Maintenant, quelle est la relation des deux espèces de travail nerveux avec la peine et la douleur ? — C’est ici que la divergence se produit entre les physiologistes. Essayons d’éclaircir la question en nous reportant aux nécessités de la vie même, qui n’ont pu manquer d’agir dans la sélection naturelle.

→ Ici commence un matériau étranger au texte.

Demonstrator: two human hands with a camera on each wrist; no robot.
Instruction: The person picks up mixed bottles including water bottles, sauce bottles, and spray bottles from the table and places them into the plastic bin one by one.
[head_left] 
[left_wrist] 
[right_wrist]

Les deux travaux de réparation et de dépense sont également nécessaires à la vie ; de plus, ils doivent être proportionnés l’un à l’autre pour que la vie subsiste. La réparation nerveuse, qui accumule la force, a toujours pour résultat et pour objet l’exercice, qui dépense la force. Dans la sélection naturelle, l’animal ne peut pas se contenter de réparer son système nerveux ; il faut qu’il le mette en usage pour chercher sa nourriture et se défendre, il faut qu’il se dépense pour se conserver. S’il en est ainsi, peut-on admettre avec Léon Dumont que l’accumulation de la force, son « emmagasinement dans le nerf » soit ce qui seul cause le plaisir ? Tout fonctionnement nerveux, dit Léon Dumont, est une dépense de force ; « comment la dépense, qui est une perte, pourrait-elle produire le plaisir ? » Ce dernier doit avoir pour cause, au contraire, une augmentation de force, « une réception de mouvement[1]. » Cette théorie vient de ce que Léon Dumont conçoit mal le rapport des deux travaux moléculaires. Le travail visible de dépense, — marcher, parler, regarder, écouter, etc., — est sans doute, sur le moment même, une perte de force motrice ; mais d’abord, nous venons de voir que, dans l’organisme suffisamment nourri, il y a réparation du nerf par la nourriture à mesure qu’il s’use par l’exercice ; le simple repos suffit aussi à le réparer : il n’y a donc point ici perte sèche et définitive. De plus, l’exercice même produit l’habitude en diminuant les résistances et les obstacles : le musicien s’habitue aux mouvemens nécessaires pour l’exécution. Enfin, quand l’exercice est modéré et agréable, il accroît et nourrit l’organe au lieu de l’affaiblir. Faute d’usage, au contraire, un organe s’atrophie, comme l’œil de la taupe, celui de certains rats des cavernes

  1. Théorie scientifique de la sensibilité, ch. IV.